The accident had busted a small hole through the gut of the chicken, and several plastic-bound bricks had fallen onto the front end of Eddie’s ride. He’d told Erica about it over an intense game of Go Fish when he’d visited her in jail, and the heist had been brewing in her brain ever since.
Knowing that she’d need help to pull off her plan, she had recruited Neveah for intel and Clark Center’s rival football team, the Shartsville Sharks, for muscle.
To the high school hard heads she’d proposed the poultry-napping as a mere pre-game prank. The town idol would inevitably be found, and Shartsville would suffer the blame. Erica would escape with the loot scot-free, only having to share a small portion of her haul with Naveah, and the cash she’d make from the stolen booger sugar would fund her move to the city. There she’d find Buck, who’d made his move from Clark County while she’d been wasting away in a cell, and force him to fall madly in love with her.
She could practically smell her happily ever after as she waited for nightfall. That is, if her fairytale ending smelled like a methane-fogged manure field.
Shortly after midnight she shepherded the Shartsville goons into the ungated fairgrounds. They had dressed in full football pads and helmets, because despite all their accumulated muscle, not a single one of them had ever grown a goddamn brain.
They busted the padlock with little trouble, and the starting lineup of the state champion Sharks (who had won the contentious game despite Gus’s big play) wrapped ropes around the chicken and pulled it out of its stall, past the inattentive guard llamas, then hitched it to the back of a plow truck and paraded it straight through the center of the sleeping town.

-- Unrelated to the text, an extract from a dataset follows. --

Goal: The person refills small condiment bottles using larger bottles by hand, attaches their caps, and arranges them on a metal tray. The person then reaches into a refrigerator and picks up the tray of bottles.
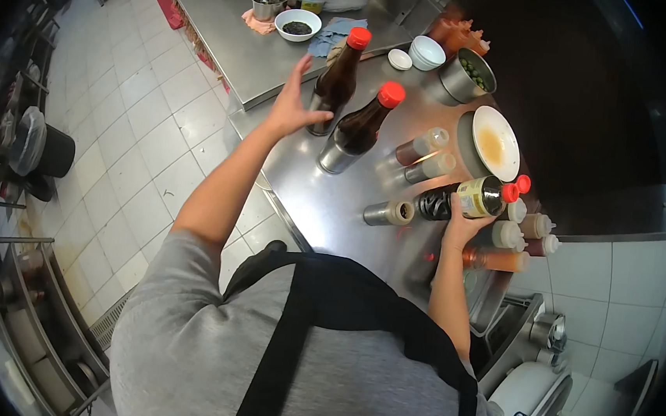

They tucked their bounty safely away in an abandoned barn close to the county line.
The teenage conquistadors ran off to get black out drunk in a neighboring field, and Erica got to work gutting the farm fowl.
First, though, she took a moment to revel in the rooster’s majesty. A lifelong resident of Clark County, she was not immune to the chicken’s charms. The crevices between its feathers were dark and deep…but she had promises to keep.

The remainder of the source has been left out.